A gradual increase in strength and ductility also happens in the Zn–1%Mg–0.1%Ca alloy after RS. Thus, the strength of the alloy after RS at 200 °C increased from 154 ± 5 to 246 ± 9 MPa. In addition, a significant increase in ductility from 0.4 ± 0.1% to 14.2 ± 0.9% was observed in the alloy.
The increase in strength characteristics is mainly caused by a decrease in grain size during deformation. Thus, a slight refinement of the microstructure after RS at 300 °C causes only a small increase in strength. At the same time, YS and UTS of alloys are increased significantly after RS at 200 °C, which correlates with a strong grain refinement. In this case, the increase in ductility is apparently associated with two factors. The first is connected with the decrease in the proportion of grain-boundary phases and the change in their shape and location. The second arises from the changes in the texture of the alloys. The last factor often accompanies the deformation of zinc, leading to an increase in ductility. Lou et al. showed that the texture transformation of the Zn–0.2Mg–0.8Mn (wt.%) alloy during indirect extrusion at different temperatures significantly increased elongation from 12% to 33% [41]. At the same time, Wang et al. showed that activation of non-basal texture components increased the ductility of Zn–Mg–Mn alloys from 23% to 30% [42]. Therefore, the texture of alloys after annealing and RS at 200 °C was studied to evaluate the contribution of texture to the increase in their ductility. The analysis of the results of this study is presented in Figure 5. The texture of the Zn–1%Mg alloy after annealing is characterized by a dispersed basal orientation (Figure 5a). Further scattering of this basal texture (see Figure 5b) occurs after RS at 200 °C due to dynamic recrystallization caused by warm deformation. The texture of the Zn–1%Mg–0.1%Ca alloy after annealing (Figure 5c) and RS (Figure 5d) is close to the texture of the Zn–1%Mg alloy and is characterized by a dispersed basal component. The difference is observed in the annealed state of the alloy, where the scattering of the basal component is greater than in the Zn–1%Mg alloy. The main reason for the appearance of a dispersed basal component after RS is likely associated with the process of dynamic recrystallization.
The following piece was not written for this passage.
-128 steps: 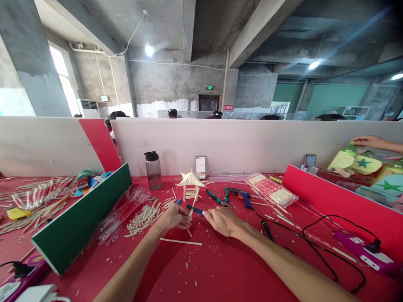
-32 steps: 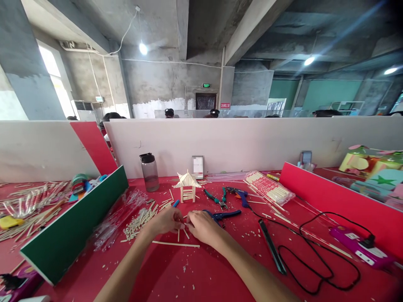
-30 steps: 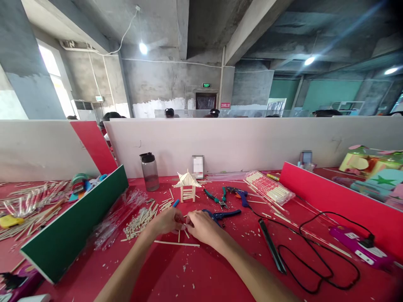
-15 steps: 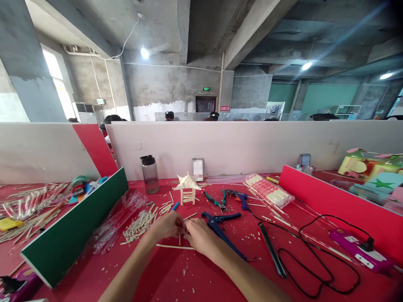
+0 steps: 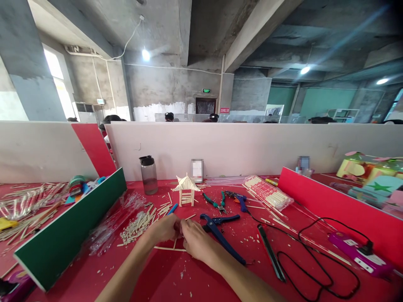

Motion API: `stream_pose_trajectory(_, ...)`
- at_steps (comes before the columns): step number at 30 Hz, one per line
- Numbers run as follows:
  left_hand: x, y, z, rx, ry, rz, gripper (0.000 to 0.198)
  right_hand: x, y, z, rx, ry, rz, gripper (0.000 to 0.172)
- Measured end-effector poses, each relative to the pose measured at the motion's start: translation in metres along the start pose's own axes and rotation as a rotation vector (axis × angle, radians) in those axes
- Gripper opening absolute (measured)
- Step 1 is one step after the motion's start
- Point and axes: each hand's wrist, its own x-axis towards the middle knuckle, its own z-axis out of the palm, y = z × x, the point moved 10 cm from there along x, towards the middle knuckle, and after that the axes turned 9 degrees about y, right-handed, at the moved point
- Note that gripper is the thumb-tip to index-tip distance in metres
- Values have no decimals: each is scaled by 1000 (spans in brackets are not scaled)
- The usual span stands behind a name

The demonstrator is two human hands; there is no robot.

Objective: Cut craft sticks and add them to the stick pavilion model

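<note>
My left hand (image 5: 166, 228) and my right hand (image 5: 195, 240) meet low over the red table, fingers bent and pinched together. Whatever lies between the fingertips is hidden. Just below them, a thin wooden stick (image 5: 170, 249) lies crosswise, and a short stick (image 5: 175, 242) runs from it up toward my hands. A blue pen-like rod (image 5: 172, 209) lies just beyond my left hand. Behind my hands stands a small pavilion (image 5: 187, 191) built of wooden sticks, with a peaked roof. To the left is a pile of short cut sticks (image 5: 138, 228).
Blue pipe cutters (image 5: 222, 237) lie right of my hands, with green-handled pliers (image 5: 217, 203) and a blue glue gun (image 5: 241, 201) behind. A utility knife (image 5: 271, 253) and a purple power strip (image 5: 359, 251) lie farther right. A bottle (image 5: 149, 176) stands at the back left.
Both hands have shifted slightly left and closer together. The short stick under them now leans a little. The rest of the table looks the same apart from a small view shift.
</note>
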Motion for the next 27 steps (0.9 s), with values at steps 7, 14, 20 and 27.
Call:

Based on the obtained data, it can be concluded that RS does not lead to a significant change in the texture of the studied alloys. Therefore, its significant contribution to the increase in ductility can be excluded. Apparently, the structural phase changes that occur in alloys after RS are the probable reason for the increase in the ductility of alloys in this case. Firstly, the decrease in the mass fraction of phases can affect elongation. Secondly, changes in the location of these phases from a continuous network along the α–Zn grain boundary to individual lines of small, round inclusions have a beneficial effect. In our case, the mass fraction of Mg- and Ca-containing phases decreases after RS at 300 °C (Table 1). However, the location of these phases is still similar to the location of phases in alloys in the initial state. On the other hand, the mass fraction of phases in alloys after RS at 200 °С does not decrease in comparison with RS at 300 °C, but their location and shape change. Probably, the shape and distribution of the phases have the greatest effect on ductility. In addition, partial dynamic recrystallization caused by warm RS can also improve ductility. It was previously reported that continuous dynamic recrystallization in Zn–Mg alloys is possible in a wide range of deformation temperatures, including even below-freezing temperatures [43,44]. At the same time, Jarzebska et al. demonstrated a tremendous effect of continuous dynamic recrystallization on the ductility of Zn–1Cu alloy [45].
Figure 6 and Table 3 show the results of studies of electrochemical corrosion and weight loss (immersion tests) of the alloys after 1 and 30 days of incubation.
RS at 300 °C leads to a significant decrease in the corrosion potential of both alloys, which indicates an increase in the tendency of alloys to electrochemical corrosion. At the same time, RS at 300 °C also leads to a decrease in the corrosion current density, which means a reduction in the rate of electrochemical corrosion. A decrease in the deformation temperature to 200 °C increases both the corrosion potential and the corrosion current density relative to the state deformed at 300 °C. However, it should be noted that the corrosion parameters obtained for alloys after RS at 200 °C do not differ significantly from the values obtained for the initial state of the alloys (Table 3). Based on the results of the study of mechanical and corrosion properties, it was decided to carry out further investigations on alloys in the initial state and after RS at 200 °C.
The results of immersion tests, in general, are in good agreement with the results of the study of electrochemical corrosion. Thus, it was shown that RS at 200 °C does not lead to a change in the degradation rate relative to the initial state of the alloy, neither after 1 day nor after 30 days of incubation (Table 3). In the Zn–1%Mg alloy, the degradation rate after 1 day of incubation is 0.25 ± 0.02 mm/y and 0.28 ± 0.01 mm/y before and after deformation, respectively. In the Zn–1%Mg–0.1%Ca alloy, these values are 0.25 ± 0.01 mm/y and 0.31 ± 0.03 mm/y, respectively. An increase in the sample incubation period leads to a slowdown in the degradation rate for both states of the alloys. In the case of the Zn–1%Mg alloy, the degradation rate decreased by a factor of 2 (0.12 ± 0.02 mm/y and 0.11 ± 0.01 mm/y before and after deformation, respectively). At the same time, only a slight decrease in the degradation rate to 0.20 ± 0.02 mm/y and 0.31 ± 0.01 mm/y occurred in the Zn–1%Mg–0.1%Ca alloy before and after deformation, respectively. The corrosion rate (CR) calculated from the electrochemical plots is in good agreement with the data obtained in immersion tests (DR).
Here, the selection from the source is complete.